This idea is why Montessori education is designed the way it is. It is also
behind the design of Smalltalk and original vision of the Dynabook. It's a
pity that Multitouch is being put to the service of consumption and not to
making the direct manipulation of objects and programming more accessible. (In
the Morphic framework, you can even open mini browsers on objects by clicking
on them and write scripts against them or change their methods. Imagine the
hands on exploration that would facilitate.)

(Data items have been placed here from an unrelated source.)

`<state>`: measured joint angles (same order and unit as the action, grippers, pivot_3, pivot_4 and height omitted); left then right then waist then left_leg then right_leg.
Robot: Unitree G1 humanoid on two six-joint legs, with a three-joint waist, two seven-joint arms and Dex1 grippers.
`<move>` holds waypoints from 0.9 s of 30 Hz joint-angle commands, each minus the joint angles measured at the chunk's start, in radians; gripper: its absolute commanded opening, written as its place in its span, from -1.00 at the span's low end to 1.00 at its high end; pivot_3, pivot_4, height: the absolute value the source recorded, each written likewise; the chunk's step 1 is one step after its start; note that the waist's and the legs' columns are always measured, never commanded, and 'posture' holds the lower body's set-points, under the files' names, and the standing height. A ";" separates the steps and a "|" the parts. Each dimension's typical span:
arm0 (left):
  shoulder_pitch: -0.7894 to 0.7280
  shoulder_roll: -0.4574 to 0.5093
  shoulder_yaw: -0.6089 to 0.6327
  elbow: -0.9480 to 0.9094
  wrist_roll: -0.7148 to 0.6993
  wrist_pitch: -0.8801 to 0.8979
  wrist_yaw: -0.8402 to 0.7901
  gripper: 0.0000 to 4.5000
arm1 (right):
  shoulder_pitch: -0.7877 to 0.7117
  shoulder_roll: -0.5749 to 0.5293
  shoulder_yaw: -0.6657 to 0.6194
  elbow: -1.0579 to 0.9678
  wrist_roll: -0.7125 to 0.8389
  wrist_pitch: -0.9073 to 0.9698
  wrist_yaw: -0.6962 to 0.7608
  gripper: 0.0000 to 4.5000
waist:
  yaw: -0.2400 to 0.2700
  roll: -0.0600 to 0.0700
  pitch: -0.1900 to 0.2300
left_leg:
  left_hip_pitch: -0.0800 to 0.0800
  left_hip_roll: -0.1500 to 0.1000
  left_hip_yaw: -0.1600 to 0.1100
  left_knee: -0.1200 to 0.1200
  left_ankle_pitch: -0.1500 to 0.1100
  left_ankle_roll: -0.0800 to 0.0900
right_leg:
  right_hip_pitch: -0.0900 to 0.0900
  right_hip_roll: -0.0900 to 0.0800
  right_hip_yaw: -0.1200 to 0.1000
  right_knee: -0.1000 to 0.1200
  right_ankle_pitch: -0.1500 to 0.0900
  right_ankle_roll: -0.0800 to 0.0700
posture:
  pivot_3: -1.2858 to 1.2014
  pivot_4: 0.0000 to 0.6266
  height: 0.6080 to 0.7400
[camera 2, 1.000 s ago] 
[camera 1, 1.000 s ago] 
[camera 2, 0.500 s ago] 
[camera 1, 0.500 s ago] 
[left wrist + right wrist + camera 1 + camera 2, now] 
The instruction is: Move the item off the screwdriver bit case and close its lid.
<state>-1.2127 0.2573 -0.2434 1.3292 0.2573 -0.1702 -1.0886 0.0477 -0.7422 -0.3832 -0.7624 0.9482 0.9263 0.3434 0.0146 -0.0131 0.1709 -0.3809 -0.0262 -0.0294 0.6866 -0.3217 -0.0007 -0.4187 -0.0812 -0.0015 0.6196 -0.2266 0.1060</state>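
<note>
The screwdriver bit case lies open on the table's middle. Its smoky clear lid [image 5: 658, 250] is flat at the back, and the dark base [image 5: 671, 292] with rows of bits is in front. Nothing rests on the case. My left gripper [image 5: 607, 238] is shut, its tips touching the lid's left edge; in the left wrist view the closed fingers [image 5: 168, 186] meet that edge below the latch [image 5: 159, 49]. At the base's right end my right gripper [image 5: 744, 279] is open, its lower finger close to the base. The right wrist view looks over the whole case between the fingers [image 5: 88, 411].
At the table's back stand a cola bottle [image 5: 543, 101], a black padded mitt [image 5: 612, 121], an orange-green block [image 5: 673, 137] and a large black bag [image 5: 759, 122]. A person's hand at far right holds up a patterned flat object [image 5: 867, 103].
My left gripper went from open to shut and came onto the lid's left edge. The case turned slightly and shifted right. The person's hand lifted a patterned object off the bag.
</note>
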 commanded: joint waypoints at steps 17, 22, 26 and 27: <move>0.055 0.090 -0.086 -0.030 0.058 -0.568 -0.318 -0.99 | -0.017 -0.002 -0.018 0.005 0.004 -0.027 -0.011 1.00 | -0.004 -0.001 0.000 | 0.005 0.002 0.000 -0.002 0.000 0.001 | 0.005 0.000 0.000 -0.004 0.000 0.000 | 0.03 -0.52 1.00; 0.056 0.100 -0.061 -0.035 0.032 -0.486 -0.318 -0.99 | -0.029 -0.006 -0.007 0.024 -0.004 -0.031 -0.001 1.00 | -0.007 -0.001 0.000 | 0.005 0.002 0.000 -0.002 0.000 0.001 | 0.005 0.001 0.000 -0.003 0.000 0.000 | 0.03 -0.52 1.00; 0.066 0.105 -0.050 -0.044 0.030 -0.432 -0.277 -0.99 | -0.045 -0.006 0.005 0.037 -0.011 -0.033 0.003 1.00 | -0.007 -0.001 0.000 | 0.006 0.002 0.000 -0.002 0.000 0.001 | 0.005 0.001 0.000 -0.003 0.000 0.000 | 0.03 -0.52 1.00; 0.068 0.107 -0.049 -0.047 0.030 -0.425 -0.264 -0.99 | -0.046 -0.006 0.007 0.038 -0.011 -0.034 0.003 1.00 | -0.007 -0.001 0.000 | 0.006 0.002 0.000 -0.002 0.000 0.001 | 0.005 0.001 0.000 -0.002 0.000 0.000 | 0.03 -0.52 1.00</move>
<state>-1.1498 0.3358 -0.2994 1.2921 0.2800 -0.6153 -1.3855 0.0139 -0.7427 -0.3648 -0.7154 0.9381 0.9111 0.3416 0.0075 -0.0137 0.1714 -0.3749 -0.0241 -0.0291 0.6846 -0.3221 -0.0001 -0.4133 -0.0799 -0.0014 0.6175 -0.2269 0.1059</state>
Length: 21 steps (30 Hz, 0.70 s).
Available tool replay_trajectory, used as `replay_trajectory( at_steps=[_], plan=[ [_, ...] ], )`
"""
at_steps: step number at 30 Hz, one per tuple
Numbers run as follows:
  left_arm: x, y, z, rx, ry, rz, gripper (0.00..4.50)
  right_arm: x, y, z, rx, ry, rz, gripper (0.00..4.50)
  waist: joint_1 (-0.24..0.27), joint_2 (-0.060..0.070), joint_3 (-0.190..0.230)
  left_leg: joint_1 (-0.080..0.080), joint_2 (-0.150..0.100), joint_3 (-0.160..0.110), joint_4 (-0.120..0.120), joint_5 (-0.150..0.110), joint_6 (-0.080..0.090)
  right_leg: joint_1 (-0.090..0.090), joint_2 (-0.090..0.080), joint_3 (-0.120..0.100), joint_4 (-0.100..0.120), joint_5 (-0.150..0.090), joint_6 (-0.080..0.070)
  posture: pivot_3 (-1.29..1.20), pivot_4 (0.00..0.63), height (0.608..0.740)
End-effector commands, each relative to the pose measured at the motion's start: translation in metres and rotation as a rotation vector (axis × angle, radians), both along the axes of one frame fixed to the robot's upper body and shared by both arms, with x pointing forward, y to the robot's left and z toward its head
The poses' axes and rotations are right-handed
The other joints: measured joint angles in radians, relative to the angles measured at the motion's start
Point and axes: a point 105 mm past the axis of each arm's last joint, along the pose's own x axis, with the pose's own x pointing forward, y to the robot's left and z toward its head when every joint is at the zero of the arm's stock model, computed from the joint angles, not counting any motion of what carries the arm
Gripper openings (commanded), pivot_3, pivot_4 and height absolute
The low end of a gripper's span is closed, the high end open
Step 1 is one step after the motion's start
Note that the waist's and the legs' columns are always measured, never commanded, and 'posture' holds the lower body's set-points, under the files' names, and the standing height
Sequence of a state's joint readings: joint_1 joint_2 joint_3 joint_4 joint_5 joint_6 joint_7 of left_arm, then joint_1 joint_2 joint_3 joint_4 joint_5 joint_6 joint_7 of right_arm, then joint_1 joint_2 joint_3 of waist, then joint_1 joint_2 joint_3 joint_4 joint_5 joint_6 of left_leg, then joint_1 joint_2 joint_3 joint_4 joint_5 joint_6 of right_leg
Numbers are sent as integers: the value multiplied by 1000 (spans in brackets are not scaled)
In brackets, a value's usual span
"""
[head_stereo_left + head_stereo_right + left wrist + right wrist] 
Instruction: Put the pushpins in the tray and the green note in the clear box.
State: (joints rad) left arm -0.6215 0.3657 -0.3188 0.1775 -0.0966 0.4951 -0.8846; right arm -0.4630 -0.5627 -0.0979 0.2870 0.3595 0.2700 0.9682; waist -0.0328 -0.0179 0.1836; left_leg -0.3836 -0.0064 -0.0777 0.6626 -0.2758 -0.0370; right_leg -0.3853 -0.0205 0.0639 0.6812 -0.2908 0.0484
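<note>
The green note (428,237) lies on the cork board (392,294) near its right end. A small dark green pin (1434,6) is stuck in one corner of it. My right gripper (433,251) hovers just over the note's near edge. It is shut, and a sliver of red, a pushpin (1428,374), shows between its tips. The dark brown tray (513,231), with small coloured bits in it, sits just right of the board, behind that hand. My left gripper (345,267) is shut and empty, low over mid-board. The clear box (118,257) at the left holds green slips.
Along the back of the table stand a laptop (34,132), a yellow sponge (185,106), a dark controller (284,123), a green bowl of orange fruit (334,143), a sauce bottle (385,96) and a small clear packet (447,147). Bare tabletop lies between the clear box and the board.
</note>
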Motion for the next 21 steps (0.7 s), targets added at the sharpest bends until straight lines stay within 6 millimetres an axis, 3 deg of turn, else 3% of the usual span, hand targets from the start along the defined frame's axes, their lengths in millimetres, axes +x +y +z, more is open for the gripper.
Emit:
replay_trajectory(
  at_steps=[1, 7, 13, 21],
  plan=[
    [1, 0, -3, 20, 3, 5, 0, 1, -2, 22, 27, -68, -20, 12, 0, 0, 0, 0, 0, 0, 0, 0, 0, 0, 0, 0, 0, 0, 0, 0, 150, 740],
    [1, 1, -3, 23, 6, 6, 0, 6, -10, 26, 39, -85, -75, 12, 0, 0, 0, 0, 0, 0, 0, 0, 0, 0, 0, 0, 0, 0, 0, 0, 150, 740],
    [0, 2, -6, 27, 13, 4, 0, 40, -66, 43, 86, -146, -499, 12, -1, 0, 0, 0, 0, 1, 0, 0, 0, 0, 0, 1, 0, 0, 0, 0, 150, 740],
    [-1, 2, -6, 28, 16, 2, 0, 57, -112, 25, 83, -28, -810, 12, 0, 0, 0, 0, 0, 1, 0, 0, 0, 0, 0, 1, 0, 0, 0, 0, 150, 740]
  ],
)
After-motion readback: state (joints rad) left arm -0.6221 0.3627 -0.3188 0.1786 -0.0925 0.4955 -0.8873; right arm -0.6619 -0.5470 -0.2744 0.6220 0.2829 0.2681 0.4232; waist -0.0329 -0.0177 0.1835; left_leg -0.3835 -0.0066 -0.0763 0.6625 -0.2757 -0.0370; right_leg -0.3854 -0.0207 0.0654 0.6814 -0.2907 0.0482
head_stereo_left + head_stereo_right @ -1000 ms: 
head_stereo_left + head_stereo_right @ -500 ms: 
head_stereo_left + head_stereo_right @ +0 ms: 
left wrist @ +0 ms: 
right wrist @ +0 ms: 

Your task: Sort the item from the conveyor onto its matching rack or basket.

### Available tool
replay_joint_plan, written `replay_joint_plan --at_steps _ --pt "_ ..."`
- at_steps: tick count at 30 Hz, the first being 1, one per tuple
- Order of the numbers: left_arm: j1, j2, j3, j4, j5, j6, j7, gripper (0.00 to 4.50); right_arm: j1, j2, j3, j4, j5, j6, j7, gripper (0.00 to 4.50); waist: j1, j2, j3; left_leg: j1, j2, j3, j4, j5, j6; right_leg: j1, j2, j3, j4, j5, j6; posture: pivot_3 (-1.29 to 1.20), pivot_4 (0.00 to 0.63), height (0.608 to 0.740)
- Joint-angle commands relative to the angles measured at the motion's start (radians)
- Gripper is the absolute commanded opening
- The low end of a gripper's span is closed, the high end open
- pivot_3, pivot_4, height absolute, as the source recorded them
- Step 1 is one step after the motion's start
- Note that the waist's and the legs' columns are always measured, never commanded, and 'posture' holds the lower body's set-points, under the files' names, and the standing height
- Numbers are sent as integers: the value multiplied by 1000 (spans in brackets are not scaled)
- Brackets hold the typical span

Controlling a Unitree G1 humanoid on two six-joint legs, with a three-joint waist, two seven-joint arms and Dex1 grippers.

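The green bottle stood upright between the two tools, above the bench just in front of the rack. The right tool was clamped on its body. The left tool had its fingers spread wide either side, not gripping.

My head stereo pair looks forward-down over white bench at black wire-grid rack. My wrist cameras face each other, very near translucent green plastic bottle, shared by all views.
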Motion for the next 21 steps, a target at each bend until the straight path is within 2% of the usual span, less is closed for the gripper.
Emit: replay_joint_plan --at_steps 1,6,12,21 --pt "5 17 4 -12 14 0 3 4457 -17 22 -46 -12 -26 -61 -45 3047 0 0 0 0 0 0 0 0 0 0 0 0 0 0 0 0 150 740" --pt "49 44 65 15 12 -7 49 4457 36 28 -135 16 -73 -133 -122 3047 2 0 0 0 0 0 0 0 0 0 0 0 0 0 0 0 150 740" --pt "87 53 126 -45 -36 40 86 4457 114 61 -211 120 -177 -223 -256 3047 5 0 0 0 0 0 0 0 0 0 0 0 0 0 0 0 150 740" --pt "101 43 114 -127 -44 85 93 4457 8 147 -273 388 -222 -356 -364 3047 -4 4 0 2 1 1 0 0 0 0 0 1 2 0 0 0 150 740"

I am also reminded of a visit by an admissions officer from Stanford to my
high school. He read us one essay that centered around the writer's motorcycle
repair hobby. It strikes me that a lot of the essay justified the repair
activity as an entry into engineering and science. This article talks about
such repair as a worthy thing in itself.

------
mattyb
Dupe:

<http://news.ycombinator.com/item?id=622303>

------
macrael
You could argue that the author is a knowledge worker as well. He talks about
how his job requires him to know and learn about a huge number of things, then
he applies that knowledge to solve a problem. Yes, his job is miles away from
writing position papers for a think tank or falsely summarizing complicated
research in a company, but it is pretty far away from laying brick or hauling
gravel as well.

In the end, I think we agree. Shitty jobs where you are not accomplishing Good
Things suck and should be avoided. You can find rewarding jobs in lots of
places, not just the ones our culture usually promotes. People should consider
some kind of trade more seriously. I don't think he is trying to claim that
manual labor is sweepingly special and more rewarding than other professions,
and I think he is right not to do so. Writing code is undeniably knowledge
work and I know that I derive great satisfaction from being able to hit the
right combination of keys to make what I imagine appear on the screen. Many
people I know are knowledge workers in some way and they have found real
fulfillment in those professions. Research, Psychiatry, Writing, etc.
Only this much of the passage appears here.